Ces politiques publiques doivent aider à stabiliser les Haïtiens chez-eux, même s’il est probable que beaucoup d’Haïtiens continueront d’essayer de quitter le territoire. Pour stabiliser la population, il faut bien évidemment des emplois ce qui ne peut se faire qu’avec des investissements importants de la diaspora et d’autres qui verront un intérêt à investir ici. C’est l’emploi dans les zones rurales et urbaines. C’est aussi, et surtout réduire la vulnérabilité du pays à travers des programmes dirigés vers l’agriculture et l’environnement. C’est aussi réduire la vulnérabilité des personnes, avec des programmes visant à améliorer l’accès aux services de base pour tous les Haïtiens. Un tel ensemble de mesures contribuera à stabiliser une population qui commencera à croire qu’Haïti a un vrai futur. La communauté internationale a un rôle d’accompagnement et de soutien essentiel à jouer, afin que cela se réalise.

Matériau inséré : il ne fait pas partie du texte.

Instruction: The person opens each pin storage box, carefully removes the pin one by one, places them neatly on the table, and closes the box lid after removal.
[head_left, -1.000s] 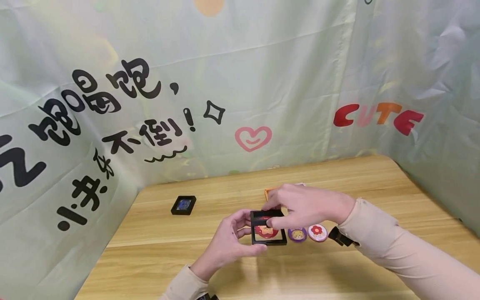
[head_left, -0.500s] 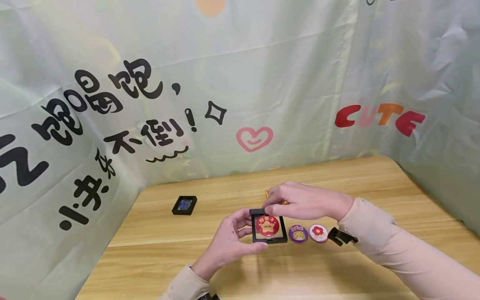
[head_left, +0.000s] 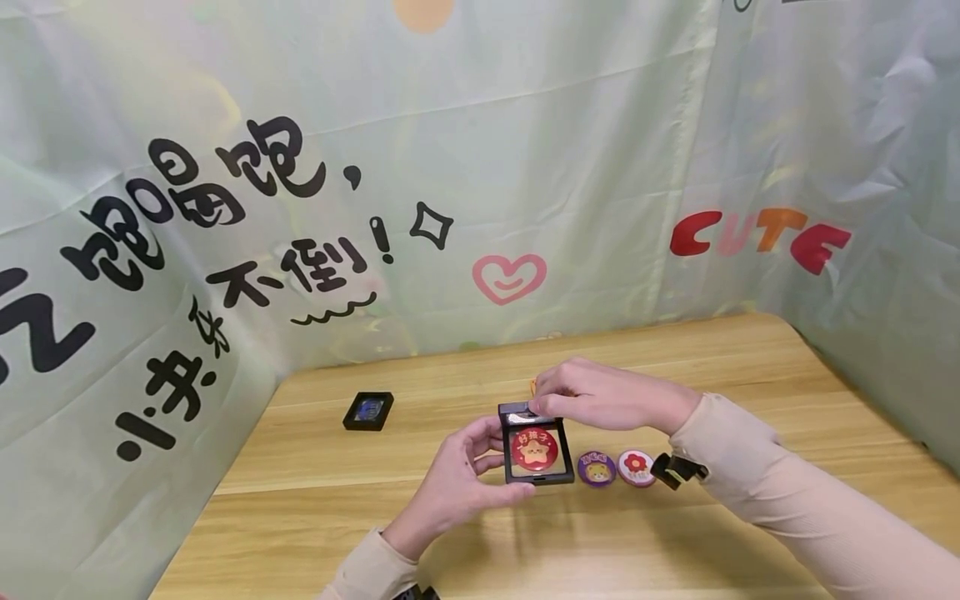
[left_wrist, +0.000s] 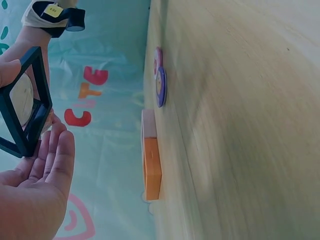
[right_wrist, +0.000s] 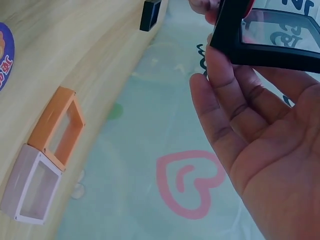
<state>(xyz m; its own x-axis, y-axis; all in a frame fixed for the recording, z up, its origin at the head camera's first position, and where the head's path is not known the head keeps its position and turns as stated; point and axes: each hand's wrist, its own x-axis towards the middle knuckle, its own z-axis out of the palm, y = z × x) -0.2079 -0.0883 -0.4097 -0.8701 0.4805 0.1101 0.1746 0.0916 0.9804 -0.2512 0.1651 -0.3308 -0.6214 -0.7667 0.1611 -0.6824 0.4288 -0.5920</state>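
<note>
A black hinged display case (head_left: 540, 480) with clear panels is held above the table, its lid (head_left: 514, 408) tilted up at the far edge. Inside lies a round red button badge (head_left: 535, 450) with a smiling star. My left hand (head_left: 459, 479) grips the case by its left side, thumb along the near edge. With thumb and fingers my right hand (head_left: 600, 393) pinches the raised lid; its fingers show behind a clear panel in the right wrist view. Beside the case lie a purple bear badge (head_left: 596, 469) and a white badge with a red flower (head_left: 637, 467).
A second black case (head_left: 368, 411) holding something blue lies at the table's back left. Behind my right hand, an orange case (right_wrist: 47, 117) and a pale lilac case (right_wrist: 22, 175) stand side by side. A printed fabric curtain (head_left: 585, 192) borders the wooden table (head_left: 300, 517).
My right hand has moved up and back, lifting the lid away from over the red badge. The left hand keeps its grip on the case.
</note>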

Faute de quoi, la nation haïtienne risque de continuer d’être une nation en transit, sans réelle cohésion sociale. En effet, contrairement à beaucoup d’autres pays avec un IDH similaire, un pourcentage appréciable d’Haïtiens arrivent à quitter le pays. Au-delà des points positifs et négatifs de cette migration, les aspirations de la majorité des Haïtiens à quitter le pays ne contribuent pas à consolider le sentiment d’appartenance qui est essentiel pour avoir un consensus sur le développement du pays.
Je vous remercie.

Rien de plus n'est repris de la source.